Kajillionaire – La truffa è di famiglia

Kajillionaire **

Uno dei film più attesi del 2020 era certamente il nuovo lavoro di Miranda July, il suo terzo dopo l’acclamato debutto di Me And You And Everyone We Know del 2005, Camera D’Or a Cannes e Special Jury Prize al Sundance e il successivo e dimenticato The Future del 2011, rimasto inedito in Italia

Anche Kajillionaire, come i precedenti ha debuttato nello Utah, al Sundance a febbraio, salvo poi finire fagocitato dalla pandemia e riemergere solo alla Festa di Roma, in autunno.

Ma la colpa non è solo della chiusura delle sale e degli enormi problemi distributivi che sta vivendo il cinema americano più di tutti gli altri.

Kajillionaire vuole giocare la carta del piccolo film indie, ma è prodotto da Annapurna, Plan B, Focus Features e distribuito da Universal: un segno evidente che le ambizioni della July si muovevano in senso opposto alla natura minimalista del suo racconto.

Nella prima inquadratura fissa facciamo la conoscenza dei re protagonisti, una famiglia di piccoli truffatori che vivono ad L.A. in un ufficio abbandonato che cade a pezzi con un’infiltrazione di schiuma rosa.

Robert e Teresa sembrano due vecchi hippie fuori tempo massimo, la figlia Old Dolio – poi capiremo il motivo di un nome così strambo – li segue passo passo, spesso autrice in prima persona dei piccoli furtarelli, delle truffe, degli affari poco chiari della famiglia.
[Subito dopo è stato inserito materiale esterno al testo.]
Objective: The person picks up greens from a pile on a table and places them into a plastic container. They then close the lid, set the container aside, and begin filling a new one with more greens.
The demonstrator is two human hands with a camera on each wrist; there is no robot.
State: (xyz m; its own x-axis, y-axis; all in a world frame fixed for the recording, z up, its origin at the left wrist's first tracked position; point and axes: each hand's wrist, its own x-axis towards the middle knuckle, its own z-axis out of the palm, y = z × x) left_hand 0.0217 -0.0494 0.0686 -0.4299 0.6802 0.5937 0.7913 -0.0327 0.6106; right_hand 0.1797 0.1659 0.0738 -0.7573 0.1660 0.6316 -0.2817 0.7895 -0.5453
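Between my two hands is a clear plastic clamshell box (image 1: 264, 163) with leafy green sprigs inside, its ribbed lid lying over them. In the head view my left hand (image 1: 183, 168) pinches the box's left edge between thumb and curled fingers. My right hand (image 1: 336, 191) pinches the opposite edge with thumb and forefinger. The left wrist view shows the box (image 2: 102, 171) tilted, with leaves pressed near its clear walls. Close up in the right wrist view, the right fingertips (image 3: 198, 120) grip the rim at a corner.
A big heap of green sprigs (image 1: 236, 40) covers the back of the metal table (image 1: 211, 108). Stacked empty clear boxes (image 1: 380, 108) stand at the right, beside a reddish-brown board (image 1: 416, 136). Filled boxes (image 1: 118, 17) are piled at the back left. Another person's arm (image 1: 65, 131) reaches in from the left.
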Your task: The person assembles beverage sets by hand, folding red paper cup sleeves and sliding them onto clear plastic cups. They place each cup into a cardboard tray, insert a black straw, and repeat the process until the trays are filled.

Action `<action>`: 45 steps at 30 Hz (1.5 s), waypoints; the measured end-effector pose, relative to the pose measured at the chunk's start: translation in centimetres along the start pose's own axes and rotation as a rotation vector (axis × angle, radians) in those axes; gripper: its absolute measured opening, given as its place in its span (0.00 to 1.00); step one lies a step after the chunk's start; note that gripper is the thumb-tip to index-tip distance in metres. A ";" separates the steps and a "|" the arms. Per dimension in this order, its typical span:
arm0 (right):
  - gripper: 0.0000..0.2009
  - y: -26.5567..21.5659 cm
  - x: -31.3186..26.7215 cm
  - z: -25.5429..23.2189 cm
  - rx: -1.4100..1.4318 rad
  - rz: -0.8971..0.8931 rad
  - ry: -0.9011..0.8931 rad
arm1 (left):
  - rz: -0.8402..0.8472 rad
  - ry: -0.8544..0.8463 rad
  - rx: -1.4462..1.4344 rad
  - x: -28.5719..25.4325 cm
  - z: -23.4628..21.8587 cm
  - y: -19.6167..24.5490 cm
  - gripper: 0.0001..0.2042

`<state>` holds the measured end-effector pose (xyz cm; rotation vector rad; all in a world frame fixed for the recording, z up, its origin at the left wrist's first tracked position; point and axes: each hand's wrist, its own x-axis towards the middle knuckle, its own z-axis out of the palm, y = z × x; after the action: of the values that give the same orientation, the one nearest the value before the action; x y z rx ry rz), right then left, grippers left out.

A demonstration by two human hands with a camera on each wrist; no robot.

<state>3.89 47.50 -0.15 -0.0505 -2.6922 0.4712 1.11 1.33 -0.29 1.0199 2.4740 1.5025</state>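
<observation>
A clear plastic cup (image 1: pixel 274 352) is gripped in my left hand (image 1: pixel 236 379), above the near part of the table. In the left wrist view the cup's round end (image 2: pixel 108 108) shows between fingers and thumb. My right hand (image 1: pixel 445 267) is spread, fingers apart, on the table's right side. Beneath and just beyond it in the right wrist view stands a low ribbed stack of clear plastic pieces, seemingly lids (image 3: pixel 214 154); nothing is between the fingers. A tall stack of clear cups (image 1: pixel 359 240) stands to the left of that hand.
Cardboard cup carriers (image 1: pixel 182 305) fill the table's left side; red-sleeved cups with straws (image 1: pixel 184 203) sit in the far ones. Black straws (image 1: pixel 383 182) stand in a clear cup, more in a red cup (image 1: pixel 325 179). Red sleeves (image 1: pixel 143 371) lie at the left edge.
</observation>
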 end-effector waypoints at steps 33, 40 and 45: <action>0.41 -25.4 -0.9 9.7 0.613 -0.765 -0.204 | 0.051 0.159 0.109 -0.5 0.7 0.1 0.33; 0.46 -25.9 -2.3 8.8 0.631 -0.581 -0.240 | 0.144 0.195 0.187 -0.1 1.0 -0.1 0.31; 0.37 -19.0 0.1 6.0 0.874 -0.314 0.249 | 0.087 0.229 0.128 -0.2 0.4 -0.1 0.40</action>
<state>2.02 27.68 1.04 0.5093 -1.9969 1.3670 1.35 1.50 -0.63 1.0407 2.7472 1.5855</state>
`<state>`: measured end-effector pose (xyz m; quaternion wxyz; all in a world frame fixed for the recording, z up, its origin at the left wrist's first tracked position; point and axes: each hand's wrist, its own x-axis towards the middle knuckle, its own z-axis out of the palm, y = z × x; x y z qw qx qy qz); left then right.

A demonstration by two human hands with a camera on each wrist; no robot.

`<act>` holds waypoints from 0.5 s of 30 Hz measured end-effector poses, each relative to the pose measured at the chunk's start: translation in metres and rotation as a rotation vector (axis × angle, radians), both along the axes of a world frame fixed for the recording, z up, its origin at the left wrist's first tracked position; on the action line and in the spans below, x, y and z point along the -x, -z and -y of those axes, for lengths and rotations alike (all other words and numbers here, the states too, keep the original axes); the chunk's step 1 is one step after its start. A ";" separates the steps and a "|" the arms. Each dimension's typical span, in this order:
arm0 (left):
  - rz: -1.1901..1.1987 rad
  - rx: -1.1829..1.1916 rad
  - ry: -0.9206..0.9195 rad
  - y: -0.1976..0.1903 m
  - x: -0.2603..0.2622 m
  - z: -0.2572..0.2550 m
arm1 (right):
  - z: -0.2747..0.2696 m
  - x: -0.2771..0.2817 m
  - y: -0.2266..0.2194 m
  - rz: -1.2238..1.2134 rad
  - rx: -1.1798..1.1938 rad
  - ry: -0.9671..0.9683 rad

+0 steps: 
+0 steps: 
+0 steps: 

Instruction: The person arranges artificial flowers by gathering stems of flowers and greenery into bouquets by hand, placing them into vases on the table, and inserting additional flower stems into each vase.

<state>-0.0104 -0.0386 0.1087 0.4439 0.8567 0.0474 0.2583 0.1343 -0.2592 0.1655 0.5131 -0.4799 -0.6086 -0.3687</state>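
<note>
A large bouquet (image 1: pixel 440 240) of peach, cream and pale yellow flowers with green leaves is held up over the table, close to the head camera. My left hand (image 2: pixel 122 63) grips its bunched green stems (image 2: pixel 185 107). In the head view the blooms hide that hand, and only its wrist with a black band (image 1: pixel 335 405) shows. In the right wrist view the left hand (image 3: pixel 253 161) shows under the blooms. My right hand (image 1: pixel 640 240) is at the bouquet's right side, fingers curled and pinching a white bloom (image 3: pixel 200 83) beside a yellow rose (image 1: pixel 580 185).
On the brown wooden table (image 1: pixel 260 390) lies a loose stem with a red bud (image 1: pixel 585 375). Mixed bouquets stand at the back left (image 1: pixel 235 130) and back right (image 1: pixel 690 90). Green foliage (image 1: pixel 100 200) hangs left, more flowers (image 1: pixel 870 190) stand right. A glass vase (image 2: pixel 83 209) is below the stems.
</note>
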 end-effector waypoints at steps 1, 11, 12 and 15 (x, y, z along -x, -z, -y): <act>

I tre sfuggono quotidianamente alle rivendicazioni del padrone dell’ufficio, che vorrebbe un canone di locazione, nonostante tutto, e cercano sempre nuove occasioni per raccimolare qualche dollaro.

Quando Old Dolio s’inventa una truffa con l’assicurazione dei bagagli in aeroporto, i tre viaggiano da L.A. a New York e sul volo di ritorno conoscono Melanie, un’assistente in un negozio di ottica, che Robert e Teresa prendono in simpatia e che li aiuta nell’inganno ai danni della compagnia.

Solo che Old Dolio è gelosa delle attenzioni che i genitori riservano alla ragazza e i rapporti tra i quattro si fanno via via più complicati.

La July, questa volta solo regista e sceneggiatrice, sfrutta elementi di genere per costruire il puzzle imperfetto del suo film: ci sono elementi che vengono dagli heist movie, ibridati con il racconto di formazione, con il dramma familiare e infine con la commedia romantica.

Tuttavia prevale sempre un certo gusto arty, che si declina soprattutto in una sensazione di artificio, di forzatura, di stramberia programmata e studiatissima, che contagia il film e lo rende insincero, costruito.

Il racconto di questa famiglia disfunzionale che poi ce la fa sempre a tirarsi fuori dai guai, suona piuttosto falso, non sembra esserci vero interesse in questo mondo di ultimi, diseredati e anaffettivi, quanto piuttosto l’occasione per mettere in scena qualcosa, che appaia originale a tutti i costi, eccentrico ma non disturbante, perfettamente dentro il politically correct di genere.

Tutto secondo le attese, tutto troppo facile per essere davvero divertente o interessante.

Kajillionaire resta dentro i confini molto precisi del classico film da Sundance, con i suoi colori pastello, la sua fotografia diurna e luminosa, la sua musica caruccia, i suoi interpreti impeccabili.

La July ha almeno la fortuna di indovinare il finale, che almeno vede una trasformazione possibile per alcuni dei personaggi, dando senso compiuto ad un percorso narrativo, altrimenti bloccato e lineare. Niente che non fosse ampiamente prevedibile, ma raccontato con grazia.